[To do]: Each record listed below is to be output exactly as written.

=== Section Start ===

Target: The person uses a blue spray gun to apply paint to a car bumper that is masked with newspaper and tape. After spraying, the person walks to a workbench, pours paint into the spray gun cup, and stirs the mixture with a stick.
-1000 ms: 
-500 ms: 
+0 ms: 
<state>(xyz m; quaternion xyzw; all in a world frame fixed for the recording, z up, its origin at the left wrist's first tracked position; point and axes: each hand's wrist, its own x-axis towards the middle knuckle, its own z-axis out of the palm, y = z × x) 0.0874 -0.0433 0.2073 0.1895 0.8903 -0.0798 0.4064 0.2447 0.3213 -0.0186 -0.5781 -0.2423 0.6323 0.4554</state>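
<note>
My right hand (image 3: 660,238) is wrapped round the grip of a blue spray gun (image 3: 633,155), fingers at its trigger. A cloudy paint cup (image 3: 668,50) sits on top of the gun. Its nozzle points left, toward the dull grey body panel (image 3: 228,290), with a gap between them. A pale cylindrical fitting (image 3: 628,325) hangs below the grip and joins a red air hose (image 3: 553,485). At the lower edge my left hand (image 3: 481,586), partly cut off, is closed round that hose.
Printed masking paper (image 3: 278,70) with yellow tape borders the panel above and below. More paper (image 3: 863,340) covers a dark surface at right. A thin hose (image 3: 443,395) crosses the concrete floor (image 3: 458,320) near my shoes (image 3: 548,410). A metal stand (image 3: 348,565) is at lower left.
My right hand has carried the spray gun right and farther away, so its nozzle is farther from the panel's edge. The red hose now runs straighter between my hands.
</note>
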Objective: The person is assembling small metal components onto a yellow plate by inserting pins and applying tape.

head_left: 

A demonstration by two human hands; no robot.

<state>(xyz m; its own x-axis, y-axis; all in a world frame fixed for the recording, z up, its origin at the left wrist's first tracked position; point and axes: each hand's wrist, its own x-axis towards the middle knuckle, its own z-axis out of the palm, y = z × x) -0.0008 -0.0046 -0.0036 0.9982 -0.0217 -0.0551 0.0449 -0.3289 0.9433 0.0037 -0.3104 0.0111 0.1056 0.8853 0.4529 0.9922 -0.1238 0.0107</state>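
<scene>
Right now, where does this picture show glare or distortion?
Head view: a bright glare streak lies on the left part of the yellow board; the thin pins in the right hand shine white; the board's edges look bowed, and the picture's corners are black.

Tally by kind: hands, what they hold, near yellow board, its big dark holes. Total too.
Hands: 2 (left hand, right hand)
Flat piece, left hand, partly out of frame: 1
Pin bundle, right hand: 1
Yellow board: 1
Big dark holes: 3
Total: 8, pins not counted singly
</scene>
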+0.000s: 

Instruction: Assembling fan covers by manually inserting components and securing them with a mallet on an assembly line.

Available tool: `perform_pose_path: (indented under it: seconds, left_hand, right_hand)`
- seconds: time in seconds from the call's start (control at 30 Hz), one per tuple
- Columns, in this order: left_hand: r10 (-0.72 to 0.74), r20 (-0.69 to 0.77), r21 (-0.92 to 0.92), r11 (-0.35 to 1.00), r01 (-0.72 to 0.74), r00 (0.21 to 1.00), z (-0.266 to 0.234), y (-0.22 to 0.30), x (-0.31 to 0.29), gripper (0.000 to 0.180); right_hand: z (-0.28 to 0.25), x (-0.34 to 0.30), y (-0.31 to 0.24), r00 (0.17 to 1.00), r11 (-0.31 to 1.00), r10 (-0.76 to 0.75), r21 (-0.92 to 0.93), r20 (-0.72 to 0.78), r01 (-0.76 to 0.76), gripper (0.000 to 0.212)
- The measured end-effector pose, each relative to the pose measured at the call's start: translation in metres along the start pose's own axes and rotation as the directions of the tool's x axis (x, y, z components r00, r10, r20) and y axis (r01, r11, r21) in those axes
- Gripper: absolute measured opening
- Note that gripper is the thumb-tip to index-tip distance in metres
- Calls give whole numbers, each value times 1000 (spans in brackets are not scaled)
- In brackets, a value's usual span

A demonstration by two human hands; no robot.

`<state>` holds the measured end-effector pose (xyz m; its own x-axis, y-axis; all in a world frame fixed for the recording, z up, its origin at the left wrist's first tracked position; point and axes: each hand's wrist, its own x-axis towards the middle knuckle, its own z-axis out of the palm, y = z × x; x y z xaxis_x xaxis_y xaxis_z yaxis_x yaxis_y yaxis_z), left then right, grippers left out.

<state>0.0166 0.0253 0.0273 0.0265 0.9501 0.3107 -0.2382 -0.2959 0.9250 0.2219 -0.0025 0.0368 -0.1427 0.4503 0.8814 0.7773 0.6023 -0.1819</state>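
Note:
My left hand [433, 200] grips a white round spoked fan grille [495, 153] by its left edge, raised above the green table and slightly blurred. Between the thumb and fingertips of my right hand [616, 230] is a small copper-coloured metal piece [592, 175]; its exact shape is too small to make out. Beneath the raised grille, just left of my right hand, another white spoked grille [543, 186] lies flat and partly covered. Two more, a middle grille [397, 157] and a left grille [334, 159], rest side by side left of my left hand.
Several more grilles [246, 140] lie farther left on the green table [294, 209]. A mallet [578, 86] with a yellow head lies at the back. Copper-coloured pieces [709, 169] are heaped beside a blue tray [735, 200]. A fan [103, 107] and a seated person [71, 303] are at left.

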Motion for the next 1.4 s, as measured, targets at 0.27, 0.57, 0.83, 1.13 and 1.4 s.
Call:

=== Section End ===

[Answer for the task]:
Target: The person uses a blue spray gun to apply paint to a car bumper that is masked with newspaper and tape. After spraying, the person walks to a workbench, pours paint into the spray gun cup, and stirs the mixture with a stick.
-1000 ms: 
-500 ms: 
+0 ms: 
<state>(xyz m; quaternion xyzw; all in a world frame fixed for the recording, z up, its origin at the left wrist's first tracked position; point and axes: each hand's wrist, its own x-axis towards the middle knuckle, its own z-axis out of the palm, y = z × x) 0.0874 -0.0433 0.2073 0.1895 0.8903 -0.0798 0.4064 0.2447 0.3213 -0.0186 -0.5781 -0.2423 0.6323 0.4554</state>
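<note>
My right hand (image 3: 660,238) is wrapped round the grip of a blue spray gun (image 3: 633,155), fingers at its trigger. A cloudy paint cup (image 3: 668,50) sits on top of the gun. Its nozzle points left, toward the dull grey body panel (image 3: 228,290), with a gap between them. A pale cylindrical fitting (image 3: 628,325) hangs below the grip and joins a red air hose (image 3: 553,485). At the lower edge my left hand (image 3: 481,586), partly cut off, is closed round that hose.
Printed masking paper (image 3: 278,70) with yellow tape borders the panel above and below. More paper (image 3: 863,340) covers a dark surface at right. A thin hose (image 3: 443,395) crosses the concrete floor (image 3: 458,320) near my shoes (image 3: 548,410). A metal stand (image 3: 348,565) is at lower left.
My right hand has carried the spray gun right and farther away, so its nozzle is farther from the panel's edge. The red hose now runs straighter between my hands.
</note>
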Objective: The person is assembling small metal components onto a yellow plate by inserting pins and applying tape.

head_left: 

A demonstration by two human hands; no robot.

<state>(xyz m; its own x-axis, y-axis; all in a world frame fixed for the recording, z up, its origin at the left wrist's first tracked position; point and axes: each hand's wrist, its own x-axis towards the middle knuckle, its own z-axis out of the palm, y = z × x) -0.0008 -0.0046 -0.0036 0.9982 -0.0217 -0.0551 0.0449 -0.3289 0.9433 0.0037 -0.3104 0.0111 0.1056 0.8853 0.4529 0.9922 -0.1238 0.0107</state>
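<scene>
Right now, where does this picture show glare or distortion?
Head view: a bright glare streak lies on the left part of the yellow board; the thin pins in the right hand shine white; the board's edges look bowed, and the picture's corners are black.

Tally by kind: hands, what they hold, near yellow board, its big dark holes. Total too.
Hands: 2 (left hand, right hand)
Flat piece, left hand, partly out of frame: 1
Pin bundle, right hand: 1
Yellow board: 1
Big dark holes: 3
Total: 8, pins not counted singly
</scene>
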+0.000s: 

Instruction: Assembling fan covers by manually inserting components and securing them with a mallet on an assembly line.

Available tool: `perform_pose_path: (indented under it: seconds, left_hand, right_hand)`
- seconds: time in seconds from the call's start (control at 30 Hz), one per tuple
- Columns, in this order: left_hand: r10 (-0.72 to 0.74), r20 (-0.69 to 0.77), r21 (-0.92 to 0.92), r11 (-0.35 to 1.00), r01 (-0.72 to 0.74), r00 (0.21 to 1.00), z (-0.266 to 0.234), y (-0.22 to 0.30), x (-0.31 to 0.29), gripper (0.000 to 0.180); right_hand: z (-0.28 to 0.25), x (-0.34 to 0.30), y (-0.31 to 0.24), r00 (0.17 to 1.00), r11 (-0.31 to 1.00), r10 (-0.76 to 0.75), r21 (-0.92 to 0.93), r20 (-0.72 to 0.78), r01 (-0.76 to 0.76), gripper (0.000 to 0.212)
- The measured end-effector pose, each relative to the pose measured at the call's start: translation in metres along the start pose's own axes and rotation as the directions of the tool's x axis (x, y, z components r00, r10, r20) and y axis (r01, r11, r21) in those axes
- Gripper: absolute measured opening
- Note that gripper is the thumb-tip to index-tip distance in metres
- Calls give whole numbers, each value times 1000 (spans in brackets are not scaled)
- In brackets, a value's usual span

A demonstration by two human hands; no robot.

`<state>` holds the measured end-effector pose (xyz m; its own x-axis, y-axis; all in a world frame fixed for the recording, z up, its origin at the left wrist's first tracked position; point and axes: each hand's wrist, its own x-axis towards the middle knuckle, its own z-axis out of the palm, y = z × x; x y z xaxis_x xaxis_y xaxis_z yaxis_x yaxis_y yaxis_z), left then right, grippers left out.

<state>0.0166 0.0253 0.0273 0.0265 0.9501 0.3107 -0.2382 -0.2959 0.9250 0.2219 -0.0025 0.0368 -0.1427 0.4503 0.8814 0.7773 0.6023 -0.1819</state>
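Note:
My left hand [433, 200] grips a white round spoked fan grille [495, 153] by its left edge, raised above the green table and slightly blurred. Between the thumb and fingertips of my right hand [616, 230] is a small copper-coloured metal piece [592, 175]; its exact shape is too small to make out. Beneath the raised grille, just left of my right hand, another white spoked grille [543, 186] lies flat and partly covered. Two more, a middle grille [397, 157] and a left grille [334, 159], rest side by side left of my left hand.
Several more grilles [246, 140] lie farther left on the green table [294, 209]. A mallet [578, 86] with a yellow head lies at the back. Copper-coloured pieces [709, 169] are heaped beside a blue tray [735, 200]. A fan [103, 107] and a seated person [71, 303] are at left.
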
Motion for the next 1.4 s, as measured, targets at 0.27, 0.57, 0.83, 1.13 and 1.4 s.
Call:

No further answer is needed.